Choosing $c$ large enough, one gets $n\leqslant T(n)\leqslant cn$ for every $n$, in particular, $T(n)=\Theta(n)$.
A: You cannot directly apply the Master Theorem (in the form of the three cases) here (though there are other ways to find the asymptotic bounds of such a recurrence, including the elegant hint given in the answer by @Did). However, you can use a generalization of the Master theorem, known as the Akra-Bazzi method. You can also have a look at these notes.
In your case, the recurrence relation solves to $\Theta(n)$. Here is how:
$a_1 = 2, b_1 = 7, a_2 = 5, b_2 = 8$
$f(n) = n = \Omega(n) = \Theta(n)$, hence $c = d = 1$.

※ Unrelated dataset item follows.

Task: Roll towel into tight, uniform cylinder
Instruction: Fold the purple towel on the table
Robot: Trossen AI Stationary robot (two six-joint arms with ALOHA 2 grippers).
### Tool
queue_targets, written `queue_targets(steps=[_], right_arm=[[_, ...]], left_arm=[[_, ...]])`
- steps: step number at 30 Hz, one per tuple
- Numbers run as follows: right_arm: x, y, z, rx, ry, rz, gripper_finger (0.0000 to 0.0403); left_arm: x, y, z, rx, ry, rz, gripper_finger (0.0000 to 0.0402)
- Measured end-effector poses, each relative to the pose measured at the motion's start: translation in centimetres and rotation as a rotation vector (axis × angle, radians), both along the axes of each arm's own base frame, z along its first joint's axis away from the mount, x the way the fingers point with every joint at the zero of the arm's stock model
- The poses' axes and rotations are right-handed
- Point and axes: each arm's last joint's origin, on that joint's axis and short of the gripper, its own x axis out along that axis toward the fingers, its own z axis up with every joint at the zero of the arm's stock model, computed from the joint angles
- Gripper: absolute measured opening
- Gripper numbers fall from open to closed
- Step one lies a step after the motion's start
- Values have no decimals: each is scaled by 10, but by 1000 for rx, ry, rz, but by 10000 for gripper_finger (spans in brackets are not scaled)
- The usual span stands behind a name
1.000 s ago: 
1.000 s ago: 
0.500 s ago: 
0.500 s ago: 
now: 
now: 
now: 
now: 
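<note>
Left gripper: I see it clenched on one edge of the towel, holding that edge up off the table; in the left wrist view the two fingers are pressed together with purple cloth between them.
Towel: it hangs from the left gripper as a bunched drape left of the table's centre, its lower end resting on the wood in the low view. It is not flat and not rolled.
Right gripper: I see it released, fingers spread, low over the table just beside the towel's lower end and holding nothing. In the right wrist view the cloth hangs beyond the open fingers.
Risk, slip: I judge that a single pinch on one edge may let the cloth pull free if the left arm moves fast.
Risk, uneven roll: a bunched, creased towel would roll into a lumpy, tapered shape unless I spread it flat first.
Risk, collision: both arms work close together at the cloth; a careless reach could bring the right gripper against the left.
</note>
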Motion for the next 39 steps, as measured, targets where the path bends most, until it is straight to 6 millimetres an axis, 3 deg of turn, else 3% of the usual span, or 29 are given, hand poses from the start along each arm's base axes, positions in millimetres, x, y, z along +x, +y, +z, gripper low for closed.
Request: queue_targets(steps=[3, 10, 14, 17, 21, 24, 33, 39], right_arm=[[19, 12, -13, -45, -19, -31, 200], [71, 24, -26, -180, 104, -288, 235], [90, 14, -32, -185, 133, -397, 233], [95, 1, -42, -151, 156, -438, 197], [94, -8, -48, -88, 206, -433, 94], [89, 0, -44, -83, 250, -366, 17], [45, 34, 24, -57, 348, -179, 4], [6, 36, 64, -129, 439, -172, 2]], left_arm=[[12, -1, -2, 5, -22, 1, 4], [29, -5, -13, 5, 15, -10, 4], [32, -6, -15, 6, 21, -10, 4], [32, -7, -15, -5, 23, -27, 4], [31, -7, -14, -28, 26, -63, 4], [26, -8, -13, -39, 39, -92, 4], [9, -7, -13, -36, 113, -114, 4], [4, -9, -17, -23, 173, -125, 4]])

Now, you need to find a $\rho$ such that $\frac{2}{7^\rho} + \frac{5}{8^\rho} = 1$. This has no analytical solutions, but you can see that $0 < \rho < 1$. Then,
$$\int_1^n\frac{f(u)}{u^{\rho + 1}}du = \int_1^n u^{-\rho}du = \frac{n^{1-\rho} - 1}{1 - \rho} = \Theta(n^{1 - \rho})$$
Therefore, the solution is:
$$T(n) = \Theta(n^\rho(1 + \Theta(n^{1 - \rho})) = \Theta(n)$$
Edit: Of course, if $T(n) = \Theta(n)$, then it is also in $O(n\log n)$ or $O(n^2)$ etc.